Take the lines from the beginning of the data below through the line holding "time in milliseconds" and return exactly those.
++++++++++
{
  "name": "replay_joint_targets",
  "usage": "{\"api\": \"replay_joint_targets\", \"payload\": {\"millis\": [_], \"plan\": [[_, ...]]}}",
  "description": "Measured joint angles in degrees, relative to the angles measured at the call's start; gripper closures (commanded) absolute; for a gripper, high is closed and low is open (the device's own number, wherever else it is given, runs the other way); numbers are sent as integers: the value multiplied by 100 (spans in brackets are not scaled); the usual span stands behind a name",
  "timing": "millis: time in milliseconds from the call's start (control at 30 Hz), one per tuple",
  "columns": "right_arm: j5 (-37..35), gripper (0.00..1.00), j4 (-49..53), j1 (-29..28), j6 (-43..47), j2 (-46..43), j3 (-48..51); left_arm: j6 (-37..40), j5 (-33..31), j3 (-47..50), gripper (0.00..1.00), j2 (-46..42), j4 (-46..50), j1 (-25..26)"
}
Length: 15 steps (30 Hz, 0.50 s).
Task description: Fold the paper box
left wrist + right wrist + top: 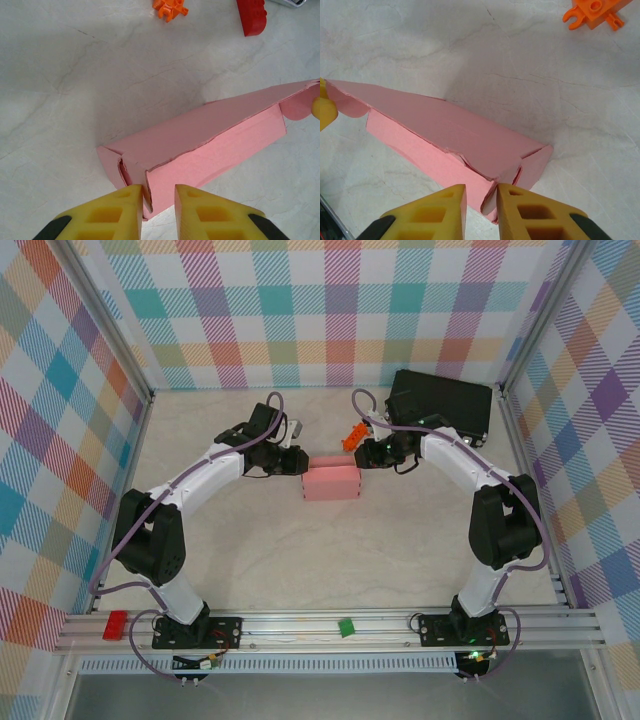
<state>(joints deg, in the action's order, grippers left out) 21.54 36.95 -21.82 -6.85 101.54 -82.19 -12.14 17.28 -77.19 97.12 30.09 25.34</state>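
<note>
The left tool and right tool each pinch one end of the box, likely to hold it steady on the tabletop while flaps close.

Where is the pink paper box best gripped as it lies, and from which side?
Probably by a short end, coming in along the table from the side: the paper box lies lengthwise left to right, and its end flap offers a thin edge to pinch. The lid looks loose and would give.
</note>
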Motion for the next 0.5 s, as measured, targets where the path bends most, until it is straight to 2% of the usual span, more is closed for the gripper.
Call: {"api": "replay_joint_targets", "payload": {"millis": [500], "plan": [[0, 80, -7, -35, -2, 0, 48, 24, -87, 0, 73, 0, 0, 0]]}}
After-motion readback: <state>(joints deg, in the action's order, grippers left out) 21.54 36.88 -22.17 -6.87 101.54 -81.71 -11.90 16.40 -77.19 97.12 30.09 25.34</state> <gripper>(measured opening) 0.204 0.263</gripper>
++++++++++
▶ [Reply to the exercise]:
{
  "name": "replay_joint_targets",
  "usage": "{\"api\": \"replay_joint_targets\", \"payload\": {\"millis\": [_], \"plan\": [[_, ...]]}}",
  "description": "Measured joint angles in degrees, relative to the angles measured at the call's start; gripper closures (commanded) absolute; for a gripper, high is closed and low is open (the device's own number, wherever else it is given, runs the other way); numbers are sent as integers: the value multiplied by 100 (spans in brackets are not scaled); the usual span stands behind a name",
  "timing": "millis: time in milliseconds from the call's start (control at 30 Hz), one per tuple",

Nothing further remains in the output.